Des scientifiques ont découvert qu'un lézard qui vivait il y a 50 millions d'années possédait quatre yeux. C'est la première fois que l'on observe une telle caractéristique chez les vertébrés à mâchoires. Explications.

Un texte d'Alain LabelleSelon le biologiste allemand Krister Smith et ses collègues de l’Institut Senckenberg, les troisième et quatrième yeux se trouvaient sur la tête du Saniwa ensidens (représentés par des points blancs dans la reconstitution artistique ci-dessus).

Des radiographies détaillées, générées à l’aide d’une tomographie informatisée, ont révélé deux trous sur le dessus du crâne du lézard. Ces trous auraient relié le cerveau du lézard à des structures oculaires, appelées organes pinéaux et parapinéaux.

Ces organes, des structures photosensorielles oculaires rudimentaires retrouvées chez des reptiles, jouaient un rôle clé dans l'orientation et dans les cycles circadiens et annuels.

Ces glandes n'étaient cependant pas des yeux comme ceux observés chez les vertébrés.

Les chercheurs les ont découverts en examinant deux fossiles de S. ensidens qui ont été mis au jour dans un escarpement de l’État américain du Wyoming en 1871.

D’un côté, il y a une théorie qui veut que le troisième œil ait simplement disparu chez de nombreux groupes de vertébrés, tels que les mammifères et les oiseaux, et qu’il n’avait passé l’épreuve du temps que chez certains lézards entièrement terrestres.

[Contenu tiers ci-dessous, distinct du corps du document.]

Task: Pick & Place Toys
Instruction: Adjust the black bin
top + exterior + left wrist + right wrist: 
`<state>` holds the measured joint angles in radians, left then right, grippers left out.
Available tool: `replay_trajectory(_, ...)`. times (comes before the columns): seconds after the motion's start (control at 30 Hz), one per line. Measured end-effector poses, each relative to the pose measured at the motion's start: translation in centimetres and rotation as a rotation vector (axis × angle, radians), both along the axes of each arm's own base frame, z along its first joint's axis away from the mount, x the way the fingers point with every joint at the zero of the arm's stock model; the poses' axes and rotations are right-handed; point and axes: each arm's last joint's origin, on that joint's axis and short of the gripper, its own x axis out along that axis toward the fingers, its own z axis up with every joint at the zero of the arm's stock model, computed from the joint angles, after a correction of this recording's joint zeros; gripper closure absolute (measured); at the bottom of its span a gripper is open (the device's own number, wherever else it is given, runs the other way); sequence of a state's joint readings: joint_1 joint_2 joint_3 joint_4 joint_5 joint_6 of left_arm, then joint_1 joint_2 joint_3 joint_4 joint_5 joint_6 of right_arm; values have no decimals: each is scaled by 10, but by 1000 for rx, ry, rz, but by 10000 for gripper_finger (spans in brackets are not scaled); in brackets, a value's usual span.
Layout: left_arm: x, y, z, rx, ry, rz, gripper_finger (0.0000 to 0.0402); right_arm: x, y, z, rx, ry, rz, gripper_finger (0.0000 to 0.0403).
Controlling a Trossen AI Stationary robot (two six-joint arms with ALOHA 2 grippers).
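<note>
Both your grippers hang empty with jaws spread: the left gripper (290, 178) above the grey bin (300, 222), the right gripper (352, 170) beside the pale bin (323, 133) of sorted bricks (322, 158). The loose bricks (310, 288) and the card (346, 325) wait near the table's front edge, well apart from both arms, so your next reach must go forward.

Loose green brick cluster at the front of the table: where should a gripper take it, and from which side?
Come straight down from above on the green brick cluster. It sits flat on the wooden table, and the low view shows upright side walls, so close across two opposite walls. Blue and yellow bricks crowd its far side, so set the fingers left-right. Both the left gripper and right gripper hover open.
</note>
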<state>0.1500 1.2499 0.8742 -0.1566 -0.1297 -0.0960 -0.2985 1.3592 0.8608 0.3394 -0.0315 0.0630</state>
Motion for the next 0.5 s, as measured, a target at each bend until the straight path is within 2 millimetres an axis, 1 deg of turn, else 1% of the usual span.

Une autre théorie veut que le troisième oeil observé chez certains lézards se soit développé à partir d'un organe associé à la glande pinéale, comme chez les lamproies.

Selon les auteurs des présents travaux, ces deux idées ne tiennent pas la route, et leur découverte le confirme.

Beaucoup de vertébrés d’aujourd'hui, comme certaines tortues, certains lézards et certains poissons, possèdent un troisième « œil » sur le dessus de leur tête qu’ils utilisent comme une boussole ou pour réguler leur horloge biologique.

Mais à part les lamproies sans mâchoires, ce lézard éteint est le seul vertébré connu qui possède deux yeux supplémentaires.

Il n'est pas établi ce à quoi servaient les yeux supplémentaires du S. ensidens, mais les chercheurs pensent qu’ils pouvaient agir comme le troisième oeil de certains lézards actuels, c'est-à-dire comme une boussole.

Le détail de ces travaux est publié dans le journal Current Biology.